1. Technical Field
The present invention relates generally to electronic interface operation, and more particularly, to interfaces that are tested for fault detection and calibration prior to and/or during operation.
2. Description of the Related Art
Interfaces between present-day integrated circuits have increased in operating frequency and width. In particular, multiprocessing systems, where multiple processors are arranged in an array or a cube, both wide and fast connections are provided between many processing units. Data width directly affects the speed of data transmission between systems components, as does the data rate, which is limited by the maximum frequency that can be supported by an interface.
Present-day systems interconnect designs use transmission line techniques to improve signal transmission/reception. Low voltage and current signaling levels are desirable to reduce driver size, power consumption/dissipation and electromagnetic interference (EMI). The interface schemes used for the above-mentioned interconnect designs are incorporating an increasing amount of intelligence and flexibility, along with incorporating the consequent circuit complexity to support these features. In particular, interfaces such as those disclosed in U.S. Patent Application “ELASTIC INTERFACE APPARATUS AND METHOD THEREFOR”, publication number US2002/0013875A1, incorporated herein by reference, discloses an exemplary interface that can synchronize asynchronously transmitted data streams between two interconnected subsystems. An interface alignment procedure (IAP) is performed at initialization and optionally dynamically during operation in order to maintain optimum synchronization, which reduces the bit error rate (BER) of the interface.
Interfaces such as the EI described above, especially when incorporated within multiprocessing systems where errors from a single unit can corrupt operation and data within the entire system, employ sophisticated initialization test procedures that, in addition to the IAP mentioned above, are used to verify proper DC (static) and AC (dynamic) operation of the interface prior to and optionally during operation of the system. Failure of the DC and AC tests due to an interface fault is typically used to disable the interface and generate an interface failure indication. Recalibration procedures and initial calibration such as IAP are typically not performed on interfaces that do not pass initial wire test, as the interface is not used subsequent to detecting a failure. A recalibration procedure could also enter a fail state or otherwise generate an erroneous setting if performed on an interface connection that has one or more faulty bits. U.S. Patent Application “METHOD AND APPARATUS FOR ELASTIC SHORTS TESTING, A HARDWARE-ASSISTED WIRE TEST MECHANISM”, publication number. US2002/0078402A1, describes a wire test mechanism and U.S. patent application “DATA PROCESSING SYSTEM AND METHOD WITH DYNAMIC IDLE FOR TUNABLE INTERFACE CALIBRATION”, Ser. No. 09/946,217 filed Sep. 5, 2001, describes a periodic recalibration of an EI. The above-referenced patent applications are incorporated herein by reference.
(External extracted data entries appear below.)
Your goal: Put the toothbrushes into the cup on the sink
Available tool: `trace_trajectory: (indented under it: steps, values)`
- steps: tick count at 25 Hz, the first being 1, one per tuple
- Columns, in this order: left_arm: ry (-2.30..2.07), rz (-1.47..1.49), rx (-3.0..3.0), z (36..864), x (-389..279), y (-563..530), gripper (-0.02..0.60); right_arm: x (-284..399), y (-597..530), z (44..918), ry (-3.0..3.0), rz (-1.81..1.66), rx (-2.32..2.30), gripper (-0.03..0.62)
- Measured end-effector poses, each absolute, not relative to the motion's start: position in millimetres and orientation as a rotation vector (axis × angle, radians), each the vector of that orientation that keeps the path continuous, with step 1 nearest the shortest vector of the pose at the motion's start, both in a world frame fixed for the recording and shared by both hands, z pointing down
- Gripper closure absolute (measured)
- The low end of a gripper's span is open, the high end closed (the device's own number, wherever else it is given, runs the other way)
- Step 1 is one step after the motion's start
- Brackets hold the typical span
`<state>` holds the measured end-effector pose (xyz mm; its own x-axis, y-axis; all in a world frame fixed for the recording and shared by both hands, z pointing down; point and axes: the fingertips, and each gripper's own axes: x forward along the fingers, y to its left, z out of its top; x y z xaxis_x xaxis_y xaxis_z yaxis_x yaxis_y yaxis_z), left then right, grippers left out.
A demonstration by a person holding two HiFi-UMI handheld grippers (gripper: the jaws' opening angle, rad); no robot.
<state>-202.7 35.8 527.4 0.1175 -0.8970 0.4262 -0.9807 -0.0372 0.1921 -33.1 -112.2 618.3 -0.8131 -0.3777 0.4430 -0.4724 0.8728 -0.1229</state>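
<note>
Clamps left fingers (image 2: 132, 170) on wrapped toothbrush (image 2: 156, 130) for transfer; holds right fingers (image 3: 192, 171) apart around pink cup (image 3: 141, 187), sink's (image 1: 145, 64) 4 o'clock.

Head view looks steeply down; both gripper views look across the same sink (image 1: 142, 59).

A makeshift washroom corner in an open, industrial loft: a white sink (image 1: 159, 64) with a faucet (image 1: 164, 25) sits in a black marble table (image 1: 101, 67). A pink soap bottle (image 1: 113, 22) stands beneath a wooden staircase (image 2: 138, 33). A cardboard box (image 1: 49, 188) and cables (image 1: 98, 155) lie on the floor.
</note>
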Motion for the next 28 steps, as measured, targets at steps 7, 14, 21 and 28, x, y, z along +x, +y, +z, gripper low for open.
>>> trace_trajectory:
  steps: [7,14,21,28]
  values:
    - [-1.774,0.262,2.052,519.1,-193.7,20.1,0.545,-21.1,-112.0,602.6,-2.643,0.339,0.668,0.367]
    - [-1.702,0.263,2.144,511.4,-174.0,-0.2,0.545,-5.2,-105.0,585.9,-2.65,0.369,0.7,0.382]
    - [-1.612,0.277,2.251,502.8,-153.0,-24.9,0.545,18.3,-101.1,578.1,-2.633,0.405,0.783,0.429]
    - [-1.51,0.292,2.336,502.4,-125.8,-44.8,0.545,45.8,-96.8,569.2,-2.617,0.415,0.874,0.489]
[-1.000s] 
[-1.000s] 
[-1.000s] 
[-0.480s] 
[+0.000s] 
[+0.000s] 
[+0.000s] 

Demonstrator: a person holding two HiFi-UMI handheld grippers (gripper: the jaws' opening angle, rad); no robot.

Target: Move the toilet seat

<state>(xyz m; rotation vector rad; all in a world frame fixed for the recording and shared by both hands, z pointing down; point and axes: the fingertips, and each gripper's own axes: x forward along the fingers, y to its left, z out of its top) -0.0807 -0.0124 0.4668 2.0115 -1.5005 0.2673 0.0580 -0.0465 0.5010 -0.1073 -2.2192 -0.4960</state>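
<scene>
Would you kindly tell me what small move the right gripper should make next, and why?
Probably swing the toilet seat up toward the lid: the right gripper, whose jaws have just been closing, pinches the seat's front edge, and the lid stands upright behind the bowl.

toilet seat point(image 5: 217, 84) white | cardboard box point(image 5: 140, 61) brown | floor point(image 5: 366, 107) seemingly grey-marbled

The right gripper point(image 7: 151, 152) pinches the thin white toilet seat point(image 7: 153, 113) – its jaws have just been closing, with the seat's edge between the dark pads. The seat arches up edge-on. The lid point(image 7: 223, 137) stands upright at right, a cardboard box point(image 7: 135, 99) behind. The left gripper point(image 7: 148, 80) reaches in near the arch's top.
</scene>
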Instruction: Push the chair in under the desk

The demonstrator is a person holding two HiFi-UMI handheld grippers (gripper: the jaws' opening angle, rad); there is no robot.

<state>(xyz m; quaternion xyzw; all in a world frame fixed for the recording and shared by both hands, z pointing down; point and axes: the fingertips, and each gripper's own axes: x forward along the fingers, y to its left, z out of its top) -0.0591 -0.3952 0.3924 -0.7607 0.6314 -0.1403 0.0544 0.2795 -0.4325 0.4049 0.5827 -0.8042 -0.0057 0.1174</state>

Present-day high-speed interfaces such as the Elastic Interface (EI) of the above-incorporated patent applications typically may further include error checking and correcting (ECC) circuitry that provides tolerance to at least single-bit errors on the interface by correcting single-bit errors on-the-fly. A tradeoff between the number of bits required to detect and correct errors versus the data width typically renders a choice for interface hardware connections of double-bit detection and single-bit correction, but “stronger” ECC may also be employed at the expense of additional interface bit width. Such ECC circuitry is used to correct transient errors on an interface, but will also provide proper interface operation for a failure of a number of interface connections that is less than or equal to the ECC correction capacity, if the failure(s) occur(s) subsequent to initialization of the interface, and if dynamic recalibration is not employed.
It is therefore desirable to provide a method and apparatus for surviving interface failures that takes advantage of correction of correctable errors. It is further desirable to provide a method and apparatus for surviving interface failures that occur prior to and subsequent to interface initialization.